Transitioning: Matter, Gender, Thought, by EJ Gonzalez-Polledo, is an important and provocative book. Drawing on several years of research in the London trans community, the book is in part a review and critique of the existing theoretical literature on gender and sexuality, biology and culture, and models and lived in worlds, and in part a sensitive and vivid ethnographic account of experiences of transition. Theoretically both very imaginative and solidly grounded, the discussion moves through personhood and agency, the imagined worlds that encompass many transitions, and the biomedical and social models which try to categorise and regulate these. This provides insight to the social, political and ideological considerations which provide the frame for much of the discussion and debate around transsexual transition. Transition, Gonzalez-Polledo argues, is not a lineal and finite process, but a way of being and becoming which is always potentially transient. It is a powerful argument, and one that could be used fruitfully in considering all kinds of transitions, not only transsexual ones.

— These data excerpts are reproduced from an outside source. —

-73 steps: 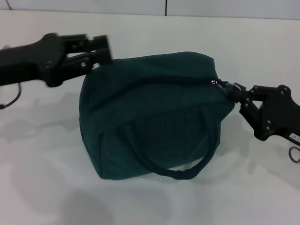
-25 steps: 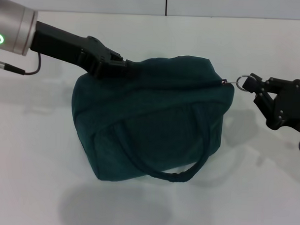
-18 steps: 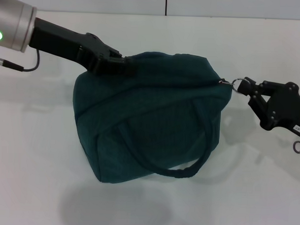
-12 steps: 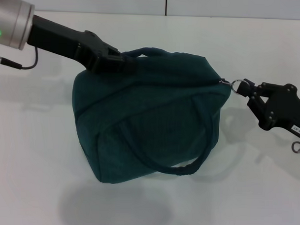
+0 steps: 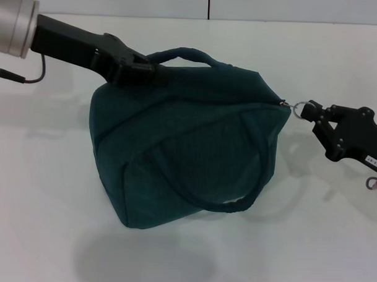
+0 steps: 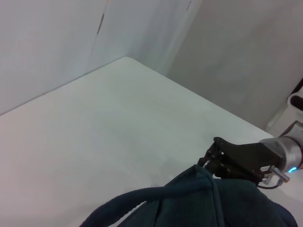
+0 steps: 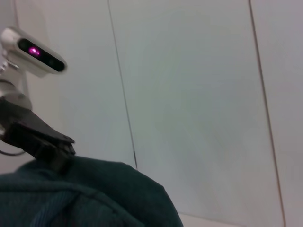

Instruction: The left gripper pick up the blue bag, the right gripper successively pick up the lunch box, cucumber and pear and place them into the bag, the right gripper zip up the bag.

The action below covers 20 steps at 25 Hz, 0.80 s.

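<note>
The blue bag (image 5: 188,153) sits in the middle of the white table, zipped along its top. My left gripper (image 5: 147,71) is shut on the bag's rear handle (image 5: 182,53), which arches up above the bag. At the bag's right end my right gripper (image 5: 311,112) is shut on the metal ring pull (image 5: 299,108) of the zipper. The front handle (image 5: 236,204) hangs down the near side. In the left wrist view the rear handle (image 6: 137,201) shows close up, with the right gripper (image 6: 215,156) beyond it. The lunch box, cucumber and pear are out of view.
The white table (image 5: 50,204) spreads around the bag, with its far edge against a pale wall (image 5: 273,8). A thin cable (image 5: 11,76) trails from the left arm. In the right wrist view the head camera (image 7: 38,54) shows above the bag (image 7: 94,194).
The left gripper closed onto the bag's rear handle and pulled it up into an arch above the bag. The right gripper drew the zipper pull a little rightward and holds there.
</note>
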Each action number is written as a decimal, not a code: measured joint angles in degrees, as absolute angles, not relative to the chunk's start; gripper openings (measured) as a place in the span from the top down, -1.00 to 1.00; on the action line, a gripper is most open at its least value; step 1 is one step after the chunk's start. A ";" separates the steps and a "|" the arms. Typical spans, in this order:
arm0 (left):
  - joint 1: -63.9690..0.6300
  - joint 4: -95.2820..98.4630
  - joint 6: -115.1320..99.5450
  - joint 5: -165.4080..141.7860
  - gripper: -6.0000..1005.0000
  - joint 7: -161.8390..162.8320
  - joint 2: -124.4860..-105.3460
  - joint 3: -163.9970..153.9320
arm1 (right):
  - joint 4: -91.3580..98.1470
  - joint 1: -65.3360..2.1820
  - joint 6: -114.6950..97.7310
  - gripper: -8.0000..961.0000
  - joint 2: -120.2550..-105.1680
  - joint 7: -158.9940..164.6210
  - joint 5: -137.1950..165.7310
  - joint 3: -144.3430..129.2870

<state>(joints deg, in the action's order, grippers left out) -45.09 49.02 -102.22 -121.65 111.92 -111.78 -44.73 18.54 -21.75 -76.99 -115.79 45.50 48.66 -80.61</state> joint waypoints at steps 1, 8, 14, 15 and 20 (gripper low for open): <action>-45.09 49.00 -102.21 -121.65 0.89 111.93 -111.78 -44.73 | 18.54 -21.86 -76.38 0.92 -115.82 45.51 48.70 -80.76; -45.45 48.89 -102.09 -120.62 0.89 112.05 -112.01 -44.67 | 18.54 -22.22 -77.68 0.92 -115.93 45.78 48.95 -83.36; -45.83 48.97 -101.85 -119.53 0.87 113.50 -112.12 -44.41 | 17.52 -21.66 -77.89 0.92 -115.89 45.61 46.09 -82.73; -45.85 48.97 -101.84 -119.41 0.87 113.52 -112.12 -44.39 | 17.09 -21.80 -77.49 0.92 -115.85 45.59 45.81 -82.74; -45.94 48.85 -101.76 -119.08 0.64 113.55 -112.23 -44.38 | 16.54 -23.08 -74.67 0.92 -115.92 45.74 46.25 -83.66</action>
<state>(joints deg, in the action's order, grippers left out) -45.94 48.85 -101.76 -119.08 113.55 -112.23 -44.38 16.54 -23.08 -74.67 -115.92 45.74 46.25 -83.66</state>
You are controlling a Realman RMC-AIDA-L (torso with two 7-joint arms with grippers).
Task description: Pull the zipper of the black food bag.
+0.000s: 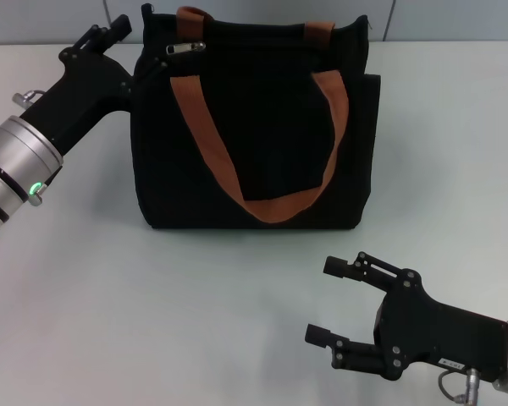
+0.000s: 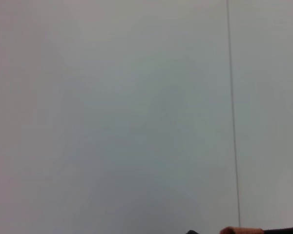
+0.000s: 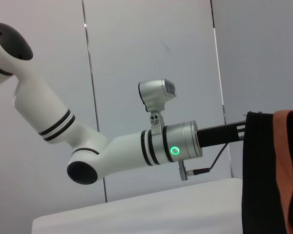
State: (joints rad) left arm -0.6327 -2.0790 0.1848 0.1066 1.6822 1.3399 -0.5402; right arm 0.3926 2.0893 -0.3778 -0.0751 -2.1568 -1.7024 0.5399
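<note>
Left end effector (image 1: 118, 32) sits at the bag's (image 1: 262, 161) top corner beside the zipper (image 1: 184, 48), likely lining up; its grip can't be told. Right end effector (image 1: 334, 300) idles agape and empty on the counter (image 1: 110, 296).

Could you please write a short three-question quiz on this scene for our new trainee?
1. True or false: the right gripper is touching the black food bag.
2. The zipper sits at the bag's: A) top, near the left gripper; B) bottom edge; C) front pocket.
3. What colour are the bag's handles?

Key: 1. False, it is open on the table, apart from the bag. 2. A. 3. Orange-brown.
</note>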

The beauty of this book lies in the author's engagement with both theory and ethnography. The space between its broad and impressive theoretical sweep and its focus on the miniscule detail of personal life stories and narratives could be insurmountable, and yet Gonzalez-Polledo makes them speak to each other. There have been many arguments about whether anthropology should be theory driven or ethnographically led. This book achieves a brilliant balance between the two domains, always insisting on the relation between the two. In the end, of course, the reader realizes that both ethnography and theory are themselves objects of intellectual scrutiny; in a sense, they become the processes they describe. Transitioning should be read by everyone interested in gender, sexuality and the body, by all those teaching courses on gender and the body, and by everyone trying to navigate their way through what is often the minefield of contemporary social theory.